O Magazine was started twelve years ago. How many articles do you think Oprah Winfrey has published about reinvention? Yet it seems even for the Big O, it’s not that easy. (Boomers everywhere hide a half-smile of schadenfreude.)
Used to be the only time we had to invent ourselves was in our late teens, early twenties.
“What are you going to do with your life?” was the big question. Now we have to recreate ourselves every decade or so due to job insecurity. Capitalism depends on creative destruction, and the United States is the envy of the world in the way our CEOs can toss workers into the garbage whenever the balance sheet needs more black ink.
Most of us are vulnerable. We’re the little guy, Joe Employee. We don’t have much power, unless you’re one of the few remaining union members and even they are pretty much toast. Witness the tens of thousands of highly trained and educated teachers who stay home every day, losing their edge as opposed to educating the next generation. But I digress.
Little Guy, take heart. You’re not alone. It seems Oprah is flailing about in her new life-phase. (Warning: mute this article because otherwise you’ll be force-fed an annoying commercial.)
Apparently Oprah’s reinvention has hit a rough patch. Her new cable channel is sucking wind. I feel her pain because I’ve been there, stepping off the cliff from where you are golden into a place where you are tin. You feel as if you’re twenty years old again, but not in a good way. In your new incarnation, you have little power or authority, and must slave away to rebuild it. But this time you’re forty or fifty or sixty or more.

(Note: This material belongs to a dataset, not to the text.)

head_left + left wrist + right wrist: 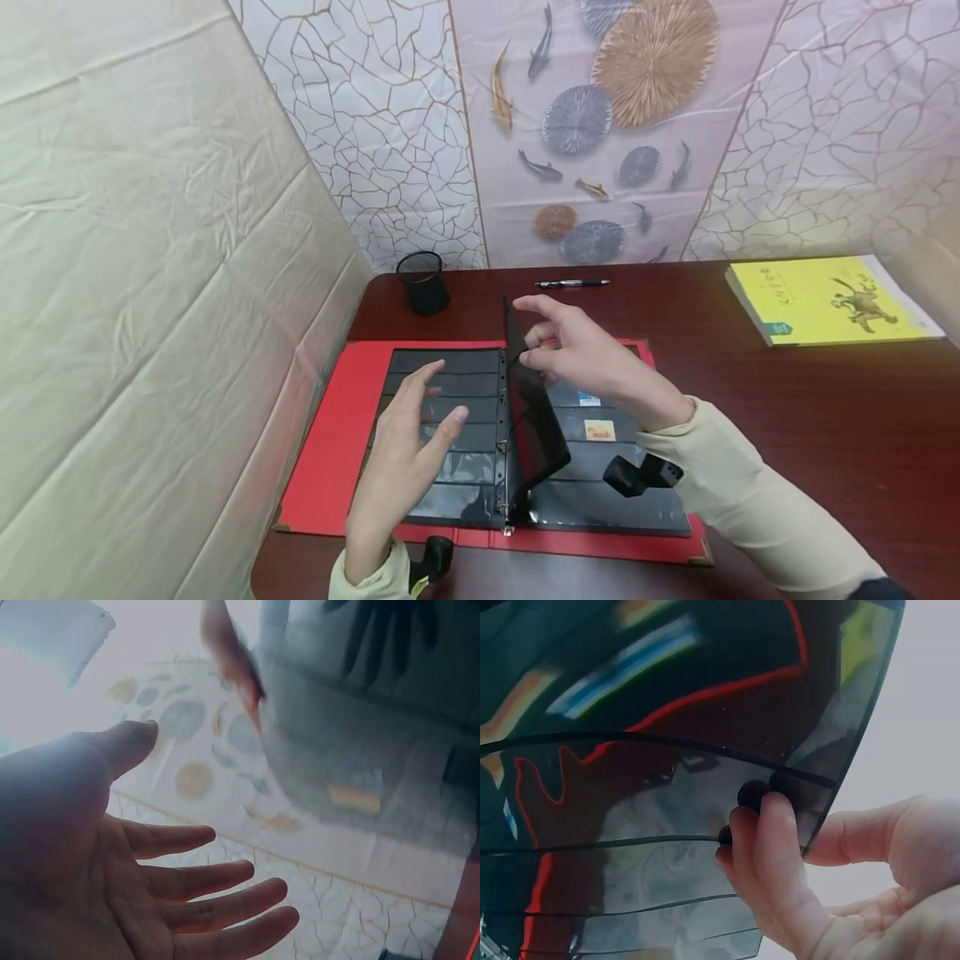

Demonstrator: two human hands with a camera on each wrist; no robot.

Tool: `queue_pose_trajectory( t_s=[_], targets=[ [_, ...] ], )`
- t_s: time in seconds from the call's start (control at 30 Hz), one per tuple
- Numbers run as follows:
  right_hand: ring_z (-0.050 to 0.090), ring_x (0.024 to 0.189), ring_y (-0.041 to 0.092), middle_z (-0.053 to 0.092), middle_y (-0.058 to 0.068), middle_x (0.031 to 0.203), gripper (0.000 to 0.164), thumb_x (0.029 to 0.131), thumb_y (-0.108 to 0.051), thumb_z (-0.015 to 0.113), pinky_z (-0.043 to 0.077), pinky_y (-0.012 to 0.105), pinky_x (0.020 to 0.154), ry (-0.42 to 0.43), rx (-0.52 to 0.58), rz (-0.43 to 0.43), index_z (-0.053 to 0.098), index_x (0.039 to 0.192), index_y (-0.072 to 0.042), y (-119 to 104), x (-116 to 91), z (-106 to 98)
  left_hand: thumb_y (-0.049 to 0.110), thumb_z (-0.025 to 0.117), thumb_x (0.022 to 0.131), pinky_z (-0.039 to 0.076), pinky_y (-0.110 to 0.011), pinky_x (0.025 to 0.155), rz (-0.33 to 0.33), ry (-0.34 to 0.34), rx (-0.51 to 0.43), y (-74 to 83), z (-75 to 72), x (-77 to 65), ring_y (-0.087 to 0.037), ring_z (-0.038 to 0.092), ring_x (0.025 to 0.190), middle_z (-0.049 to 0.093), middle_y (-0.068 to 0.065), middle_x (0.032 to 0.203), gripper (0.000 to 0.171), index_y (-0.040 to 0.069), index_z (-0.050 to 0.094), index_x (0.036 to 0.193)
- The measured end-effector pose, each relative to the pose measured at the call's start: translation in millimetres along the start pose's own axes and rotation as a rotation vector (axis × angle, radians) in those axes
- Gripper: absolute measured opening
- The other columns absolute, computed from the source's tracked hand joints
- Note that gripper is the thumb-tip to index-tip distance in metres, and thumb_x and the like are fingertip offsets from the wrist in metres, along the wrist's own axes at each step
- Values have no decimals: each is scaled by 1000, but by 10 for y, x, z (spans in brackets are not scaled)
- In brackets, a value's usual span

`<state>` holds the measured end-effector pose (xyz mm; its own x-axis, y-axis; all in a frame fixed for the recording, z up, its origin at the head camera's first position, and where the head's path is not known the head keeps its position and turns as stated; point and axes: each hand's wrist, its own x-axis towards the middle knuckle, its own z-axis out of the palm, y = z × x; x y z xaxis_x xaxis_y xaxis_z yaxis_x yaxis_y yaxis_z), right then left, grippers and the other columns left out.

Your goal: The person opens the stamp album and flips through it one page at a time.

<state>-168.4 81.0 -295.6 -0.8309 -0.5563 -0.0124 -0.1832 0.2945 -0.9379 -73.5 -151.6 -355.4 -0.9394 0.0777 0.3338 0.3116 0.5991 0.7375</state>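
A red ring-bound stamp album (322, 467) lies spread on the table, with black pocket pages on both sides. Standing nearly upright at the binding is one black page (536, 425). My right hand (585, 346) pinches this page by its outer edge, thumb and fingers on opposite faces, as the right wrist view shows. Over the left-hand pages hovers my left hand (401, 450), fingers spread and holding nothing. On the right-hand page sit a yellow-orange stamp (600, 430) and a blue-and-white stamp (588, 399), the latter close below my right hand.
A black mesh pen cup (424, 287) stands at the back left of the dark red table. Behind the album lies a pen (572, 283). A yellow book (832, 302) rests at the back right. Fabric-covered walls border the table's left and back.
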Motion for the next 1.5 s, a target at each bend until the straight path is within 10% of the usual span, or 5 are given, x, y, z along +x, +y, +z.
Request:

In my late forties, I left a profession in which I’d established a twenty-seven year history and threw myself into freelancing. After ten years of trying and failing, changing my mind, feeling lost and/or depressed, wasting time, wasting money and learning things I’ll never need, I’ve finally figured out my new career. Apparently I’m a teacher and a writer. I’m so happy, it’s obviously the right choice.
From my new vantage point, I’d give younger people this advice: think of yourself as a small business. You may have to reshape it or carry it to an unexpected place, but this will be less jarring if you plan for it. What would you do if you were suddenly tossed from your current job?
Burnish that business called You, Inc.
WHILE YOU’RE EMPLOYED, learn everything you can, network with those who can further your career, keep your eye out to alternate but related industries, think of side businesses you can build in your spare time for emergency cash, and save your money. Living within your means is the ultimate power over the unpredictable future.
For the older people, my peers, this is something you’ve already discovered. If you need tips from your contemporaries about reinvention and finding work in mid-to-later-life, here are several:
- In 2012, Career Success is Up to You
- Lots of articles about midlife reinvention
- Jobs for Women Over 50: Five Keys to Find Work You Love Now
- Fifty Jobs for a Second Career
I wish you success and contentment, and I hope you’ll take some comfort from knowing that the great Oprah is struggling, too.